Adam Smith's Invisible Foot  

Posted by T. Greer in ,

This week's "intriguing passage" comes by way of Ashwin Parameswaran's blog on macroeconomics, Macroeconomic Resilience. In his post "Evolvability, Robustness, and Resilience in Complex Adaptive Systems" Parameswaran finds reason to quote economist Joseph Berliner's book, The Innovation Decision in Soviet Industry. Said Berliner:


“Adam Smith taught us to think of competition as an “invisible hand” that guides production into the socially desirable channels….But if Adam Smith had taken as his point of departure not the coordinating mechanism but the innovation mechanism of capitalism, he may well have designated competition not as an invisible hand but as an invisible foot. For the effect of competition is not only to motivate profit-seeking entrepreneurs to seek yet more profit but to jolt conservative enterprises into the adoption of new technology and the search for improved processes and products. From the point of view of the static efficiency of resource allocation, the evil of monopoly is that it prevents resources from flowing into those lines of production in which their social value would be greatest. But from the point of view of innovation, the evil of monopoly is that it enables producers to enjoy high rates of profit without having to undertake the exacting and risky activities associated with technological change. A world of monopolies, socialist or capitalist, would be a world with very little technological change.”
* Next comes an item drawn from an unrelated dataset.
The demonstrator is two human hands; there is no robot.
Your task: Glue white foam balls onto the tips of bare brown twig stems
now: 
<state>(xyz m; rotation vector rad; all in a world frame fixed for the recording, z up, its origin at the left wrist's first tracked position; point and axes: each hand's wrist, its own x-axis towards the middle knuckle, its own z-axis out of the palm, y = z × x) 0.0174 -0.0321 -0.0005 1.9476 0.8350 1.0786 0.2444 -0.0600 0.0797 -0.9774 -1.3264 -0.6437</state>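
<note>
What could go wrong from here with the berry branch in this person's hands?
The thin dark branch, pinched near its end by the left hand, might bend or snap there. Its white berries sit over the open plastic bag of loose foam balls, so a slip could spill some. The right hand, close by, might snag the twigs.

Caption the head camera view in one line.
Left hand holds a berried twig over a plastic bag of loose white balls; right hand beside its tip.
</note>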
To maintain an evolvable macro-economy, the invisible foot needs to be “applied vigorously to the backsides of enterprises that would otherwise have been quite content to go on producing the same products in the same ways, and at a reasonable profit, if they could only be protected from the intrusion of competition.”

The technological growth of the last two centuries has been championed as one of capitalism's greatest triumphs. Technological innovation, however, is dependent on the invisible foot. But what invisible foot can be found in a world full of firms "too big to fail?" 
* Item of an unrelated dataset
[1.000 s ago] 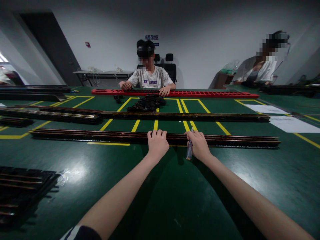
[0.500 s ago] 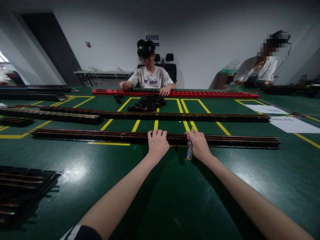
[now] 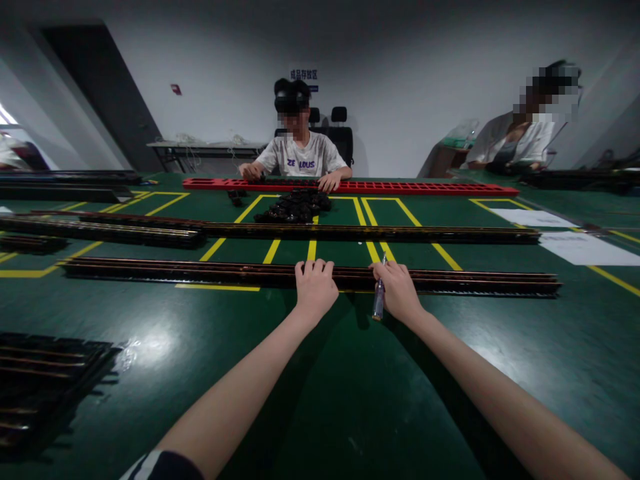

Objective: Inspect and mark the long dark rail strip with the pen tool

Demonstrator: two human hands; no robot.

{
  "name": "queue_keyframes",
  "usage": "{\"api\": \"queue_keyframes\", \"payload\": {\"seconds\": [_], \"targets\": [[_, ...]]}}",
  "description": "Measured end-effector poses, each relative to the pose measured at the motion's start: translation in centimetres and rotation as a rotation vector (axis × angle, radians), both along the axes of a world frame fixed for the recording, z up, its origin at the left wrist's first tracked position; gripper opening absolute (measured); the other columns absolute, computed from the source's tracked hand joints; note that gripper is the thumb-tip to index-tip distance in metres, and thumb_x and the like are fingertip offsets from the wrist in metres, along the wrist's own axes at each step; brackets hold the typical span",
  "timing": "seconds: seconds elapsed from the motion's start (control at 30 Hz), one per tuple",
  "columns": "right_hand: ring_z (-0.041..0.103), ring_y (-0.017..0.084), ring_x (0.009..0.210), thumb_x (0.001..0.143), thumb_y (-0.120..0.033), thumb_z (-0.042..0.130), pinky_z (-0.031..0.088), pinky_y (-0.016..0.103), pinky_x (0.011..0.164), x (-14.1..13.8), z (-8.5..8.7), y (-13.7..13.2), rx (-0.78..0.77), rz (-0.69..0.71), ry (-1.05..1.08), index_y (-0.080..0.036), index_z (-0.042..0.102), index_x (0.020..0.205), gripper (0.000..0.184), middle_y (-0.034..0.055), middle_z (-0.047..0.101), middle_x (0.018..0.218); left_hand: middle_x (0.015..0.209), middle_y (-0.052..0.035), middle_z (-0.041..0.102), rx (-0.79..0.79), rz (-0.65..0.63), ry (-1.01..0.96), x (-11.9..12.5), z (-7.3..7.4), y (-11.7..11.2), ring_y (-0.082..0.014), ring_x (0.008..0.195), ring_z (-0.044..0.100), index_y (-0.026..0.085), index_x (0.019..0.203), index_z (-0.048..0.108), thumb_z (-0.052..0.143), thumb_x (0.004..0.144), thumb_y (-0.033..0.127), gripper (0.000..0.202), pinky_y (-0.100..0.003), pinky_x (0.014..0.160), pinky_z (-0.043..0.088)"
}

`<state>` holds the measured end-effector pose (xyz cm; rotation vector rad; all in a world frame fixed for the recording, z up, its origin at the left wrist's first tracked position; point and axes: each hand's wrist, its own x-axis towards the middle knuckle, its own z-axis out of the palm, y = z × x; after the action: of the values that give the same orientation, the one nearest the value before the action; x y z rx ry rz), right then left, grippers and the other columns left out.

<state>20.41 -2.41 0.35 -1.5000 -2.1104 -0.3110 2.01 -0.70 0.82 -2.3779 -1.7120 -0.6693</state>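
Observation:
A long black rail with copper-coloured strips [image 3: 475, 281] lies crosswise on the green table. My left hand [image 3: 317, 291] grips it near its middle, fingers curled over the far side. To the right, my right hand [image 3: 401, 291] rests against the same rail and holds a small screwdriver [image 3: 379, 303]. Its clear, purplish handle points down toward me, and its thin metal shaft sticks up past my fingers. What the right fingertips touch on the rail is hidden.
Beyond lies a second long rail [image 3: 375, 233]. A heap of black parts [image 3: 295, 205] sits before a co-worker [image 3: 303, 157] at a red slotted frame [image 3: 425, 189]. More rails [image 3: 40, 373] lie near left. Paper sheets [image 3: 590, 249] lie at right; another person [image 3: 515, 143] sits behind.

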Motion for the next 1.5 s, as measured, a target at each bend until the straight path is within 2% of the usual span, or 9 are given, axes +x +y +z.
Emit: {"api": "queue_keyframes", "payload": {"seconds": [0.4, 0.7, 1.1, 1.27, 1.33, 1.5], "targets": [[0.054, 0.024, 0.08, 0.068, 0.001, 0.042, 0.038, 0.035, 0.074, 0.08, -0.1, -0.03, 0.007, 0.015, 0.009, -0.022, 0.042, 0.074, 0.023, 0.0081, 0.064, 0.08, 0.112, -0.0099, 0.066, -0.007, -0.01, -0.01, -0.06, 0.04, -0.02, -0.0263, 0.107, 0.056, 0.018, 0.113, 0.062, 0.04, 0.084, 0.017, 0.037, -0.049, 0.099, 0.036], [0.052, 0.025, 0.079, 0.072, -0.015, 0.049, 0.037, 0.034, 0.073, 0.15, -0.26, 0.17, 0.036, 0.01, -0.043, -0.021, 0.045, 0.077, 0.009, 0.0084, 0.061, 0.079, 0.112, -0.0103, 0.065, 0.001, 0.002, 0.007, 0.01, 0.1, -0.08, -0.0264, 0.107, 0.055, 0.017, 0.112, 0.062, 0.04, 0.084, 0.017, 0.036, -0.048, 0.099, 0.035], [0.052, 0.023, 0.077, 0.075, -0.014, 0.047, 0.037, 0.034, 0.072, -0.23, -0.26, 0.1, 0.049, -0.012, -0.034, -0.022, 0.041, 0.074, 0.01, 0.0093, 0.063, 0.082, 0.112, -0.01, 0.065, -0.018, -0.005, -0.023, -0.01, 0.14, -0.12, -0.0261, 0.108, 0.056, 0.017, 0.114, 0.061, 0.04, 0.084, 0.017, 0.037, -0.048, 0.1, 0.035], [0.054, 0.024, 0.076, 0.074, -0.015, 0.048, 0.036, 0.035, 0.075, -0.64, -0.26, 0.13, 0.068, -0.043, -0.029, -0.022, 0.043, 0.075, 0.009, 0.0087, 0.065, 0.081, 0.115, -0.0072, 0.065, 0.0, -0.017, -0.083, -0.13, -0.09, 0.01, -0.0238, 0.11, 0.055, 0.02, 0.117, 0.059, 0.037, 0.085, 0.015, 0.039, -0.047, 0.102, 0.034], [0.056, 0.025, 0.08, 0.073, -0.012, 0.048, 0.035, 0.037, 0.08, -0.73, -0.22, 0.12, 0.075, -0.039, -0.032, -0.022, 0.043, 0.076, 0.011, 0.0092, 0.066, 0.084, 0.116, -0.0062, 0.064, 0.005, -0.019, -0.095, -0.18, -0.14, 0.03, -0.0233, 0.111, 0.054, 0.022, 0.116, 0.06, 0.036, 0.085, 0.014, 0.039, -0.047, 0.103, 0.033], [0.054, 0.027, 0.107, 0.067, -0.001, 0.043, 0.032, 0.039, 0.089, -0.56, -0.16, 0.12, 0.117, 0.019, -0.004, -0.023, 0.041, 0.077, 0.024, 0.0108, 0.068, 0.1, 0.117, -0.0056, 0.064, 0.004, -0.017, -0.12, -0.26, -0.02, -0.04, -0.0233, 0.113, 0.053, 0.023, 0.115, 0.06, 0.036, 0.086, 0.014, 0.039, -0.048, 0.104, 0.032]]}}
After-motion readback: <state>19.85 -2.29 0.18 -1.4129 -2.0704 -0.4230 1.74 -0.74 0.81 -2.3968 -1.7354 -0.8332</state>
"Too big to fail" is attractive in the short term. On a longer scale it does not fare so well. The lost innovation on the future may cost society much more than temporary economic instability today.

This entry was posted on 01 September, 2010 at 10:11 AM and is filed under , . You can follow any responses to this entry through the comments feed .

3 comments

At the risk of pedanticism, you and Parameswaran have the wrong economist. Adam Smith's invisible hand is not about competition, it is more about spontaneous order and perhaps specialization.

The "Invisible Hand" puts dinner on Mister Smith's plate, even though each of the vendors is focused on his own occupation.

You're looking for Joseph Schumpeter. His "gales of creative destruction" is close to the foot.

September 1, 2010 at 1:20 PM

Berliner recognizes this, I think. To quote him again:

Adam Smith taught us to think of competition as an “invisible hand” that guides production into the socially desirable channels….But if Adam Smith had taken as his point of departure not the coordinating mechanism but the innovation mechanism of capitalism he may well have designated competition not as an invisible hand but as an invisible foot

Adam Smith saw a hand because he focused on the 'coordinating mechanism' self interest provides; had his focus instead been on the innovation prompted by this same self-interest he would reached conclusions similar to Schumpeter's - in other words, have seen an invisible foot.

This is how I am reading it, at least.

September 1, 2010 at 1:49 PM

The invisible hand is a static metaphor focused on the impact of positive incentives while the invisible foot is a dynamic concept focused on the impact of negative incentives. And yes, Schumpeter is one of the main contributors to an evolutionary, dynamic view of economics. This quote from Rawski on China http://lsb.scu.edu/~kmitchener/currentcourse/Econ%20137/Rawski_China%20Reform.pdf explains it quite well:
"Monetary incentives are the bedrock of any market system. Markets reward hard work, successful anticipation and productive innovation (as well as blind luck) with large financial payoffs. Adam Smith's "invisible hand" connects private greed with social betterment. The link between effort and reward creates powerful motivations for effort and entrepreneurship.
But market systems also punish the absence of effort, anticipation, innovation and luck. Such negative incentives are no less important than positive rewards, for the proportion of daring entrepreneurs in any population is small. Motivation for the non-entrepreneurial majority comes from Joseph Berliner's "invisible foot", which market systems apply "vigorously to the backside of enterprises that would otherwise have been quite content to go on producing the same products in the same ways...if they could only be protected from the intrusion of competition."

Berliner's work was a study on why a lot of the artificial positive incentive programs instituted in the Soviet Union did not solve the innovation deficit there because of the absence of negative incentives e.g. the ability of a client to take his business away from you.

Burton Klein argued that unlike the static view dominant in economics which took such inefficiencies to be a one-time loss, lack of dynamic competition was a continuous drag on growth and economic development.